Studies of SNAP deserve special attention. As our nation’s largest food security intervention, SNAP is known to reduce the depth and breadth of food insecurity; however, recent evidence shows that even though it is not designed specifically to do so, SNAP may affect health in important ways. These SNAP studies have found that participation led to improved dietary quality and decreased emergency low blood sugar events during a period of increased SNAP benefit levels. The SNAP Education program (SNAP-Ed) helps improve fruit and vegetable consumption by providing additional resources to purchase healthy foods and lowers consumption of sugar-sweetened beverages.

The charitable food system is a critical stop-gap for those facing hunger, but the federal government provides the bulk of nutrition program spending in the U.S., and the charitable system could not make up for a funding reduction. By no means, however, are the federal government and charitable food system working alone. Partnerships with state and local agencies, health care delivery systems, social service providers, and nonprofit organizations enable federal and charitable resources to efficiently target those in need and maximize the health gains achieved.

While there is always more to learn, and no single study is ever definitive, the evidence is compelling when taken together. Food insecurity, along with malnutrition and hunger, are major public health threats for older adults. Nutrition programs offer important improvements in health, health care use, and health spending.
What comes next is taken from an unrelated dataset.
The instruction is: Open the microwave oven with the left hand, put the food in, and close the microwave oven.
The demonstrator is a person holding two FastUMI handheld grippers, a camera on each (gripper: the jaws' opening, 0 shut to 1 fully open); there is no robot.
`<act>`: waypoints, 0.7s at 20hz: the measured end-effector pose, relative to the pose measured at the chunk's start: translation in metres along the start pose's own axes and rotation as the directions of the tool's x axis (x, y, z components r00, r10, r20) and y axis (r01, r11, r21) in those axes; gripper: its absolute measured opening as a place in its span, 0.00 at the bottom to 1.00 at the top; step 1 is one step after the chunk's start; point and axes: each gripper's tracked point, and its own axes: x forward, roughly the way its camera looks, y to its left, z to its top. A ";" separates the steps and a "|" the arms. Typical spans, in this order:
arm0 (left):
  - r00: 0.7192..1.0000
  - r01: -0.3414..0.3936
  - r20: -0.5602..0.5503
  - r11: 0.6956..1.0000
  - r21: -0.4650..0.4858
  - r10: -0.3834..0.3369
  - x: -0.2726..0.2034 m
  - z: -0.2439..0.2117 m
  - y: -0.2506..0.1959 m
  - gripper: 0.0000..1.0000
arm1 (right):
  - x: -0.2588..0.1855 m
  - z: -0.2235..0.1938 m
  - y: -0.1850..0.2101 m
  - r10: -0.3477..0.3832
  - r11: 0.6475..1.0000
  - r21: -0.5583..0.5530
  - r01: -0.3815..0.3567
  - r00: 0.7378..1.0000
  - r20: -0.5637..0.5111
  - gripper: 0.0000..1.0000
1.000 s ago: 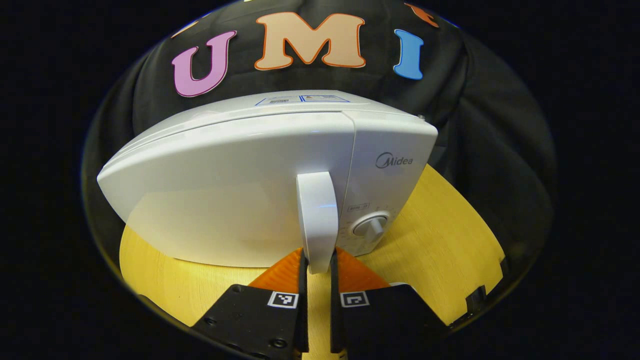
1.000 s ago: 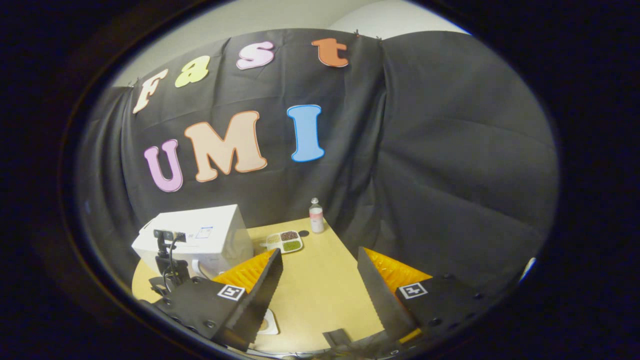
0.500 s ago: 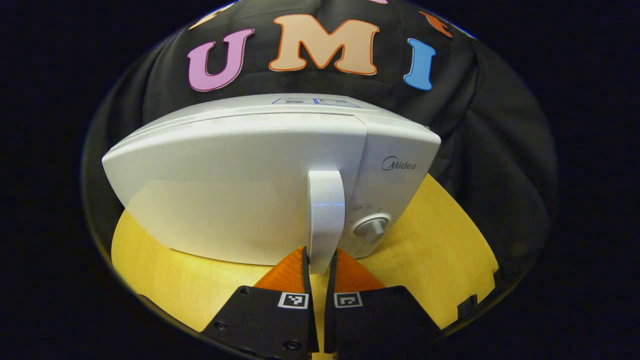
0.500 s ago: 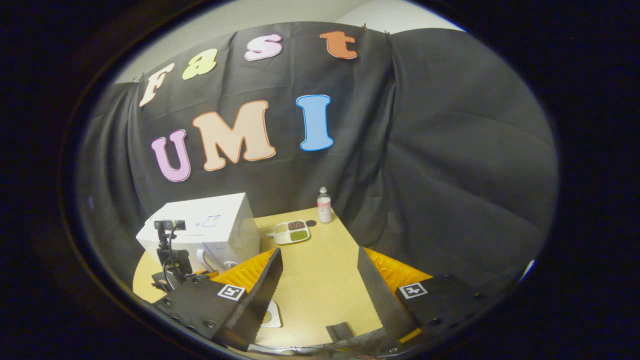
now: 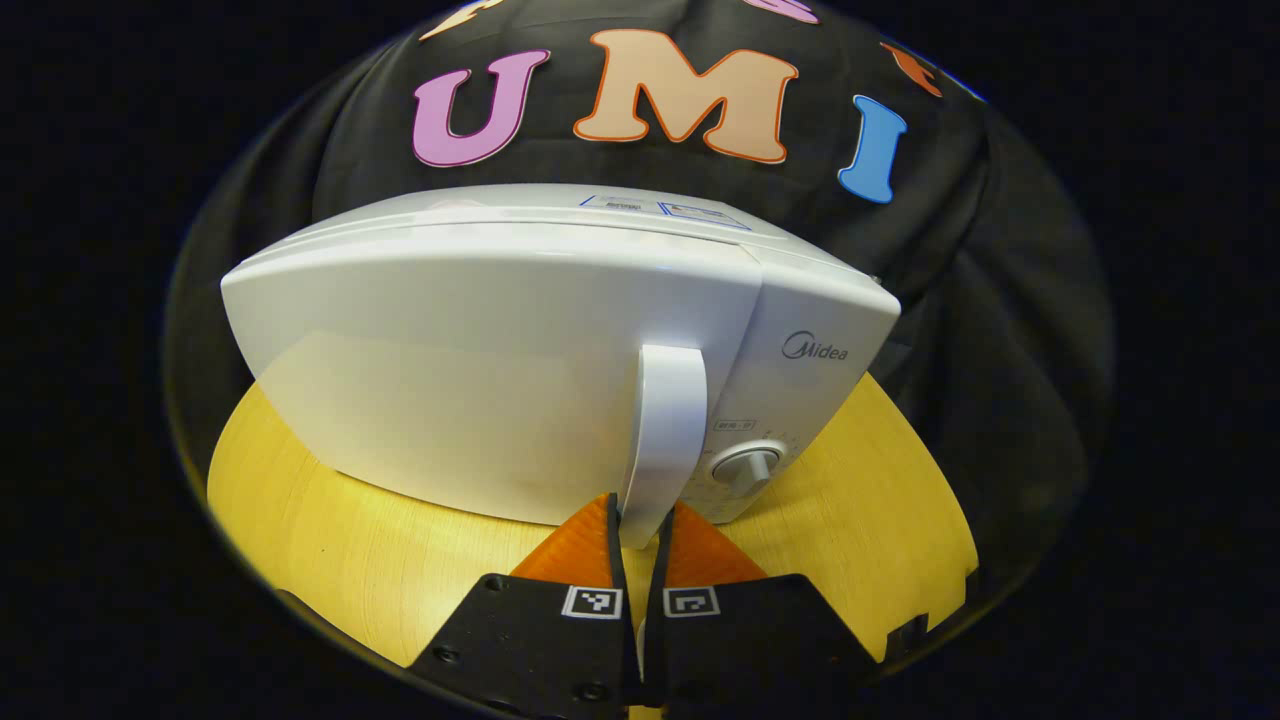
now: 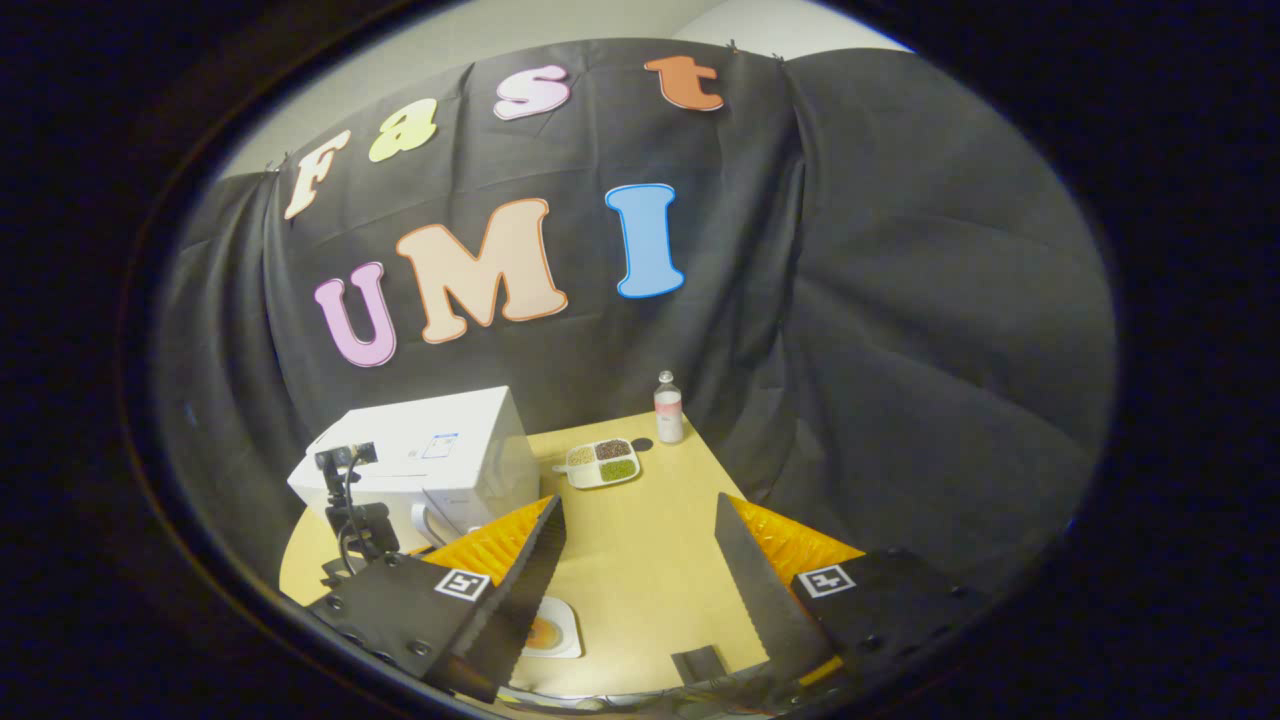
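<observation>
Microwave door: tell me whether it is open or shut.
Shut. The door sits flush with the control panel, one thin seam between them and no cavity exposed. The left claw is closed on the door handle.

One white microwave oven [image 5: 480, 370] stands on one round wooden table [image 5: 350, 570], with one door handle [image 5: 665, 440] and one control dial [image 5: 745, 465] at its 5 o'clock corner. In the right gripper view, one divided tray of food [image 6: 600, 463] with three compartments lies at 2 o'clock from the microwave, one small bottle [image 6: 668, 408] just beyond it, and one white plate [image 6: 550, 633] near the table's 6 o'clock edge. Two grippers: the left gripper [image 5: 637, 535] and the right gripper [image 6: 640, 560].
</observation>
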 end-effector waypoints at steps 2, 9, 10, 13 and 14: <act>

As a scientist, I always want to learn more, study more, and improve on what we already have. I can spend years trying to get a study just right. But you, as senators and policy makers, need to make decisions now, based on the best evidence available.

Therefore, my unequivocal advice is this: Don’t just protect — but expand — our investment in food security and nutrition programs for our nation’s seniors. This will promote healthy aging and improve the public’s health.


Dr. Berkowitz is a general internist and primary care doctor in the Division of General Internal Medicine and Diabetes Population Health Research Unit at Massachusetts General Hospital and Assistant Professor of Medicine at Harvard Medical School. His major research interest is improving the prevention and treatment of chronic disease by addressing adverse social determinants of health, particularly related to food and nutrition.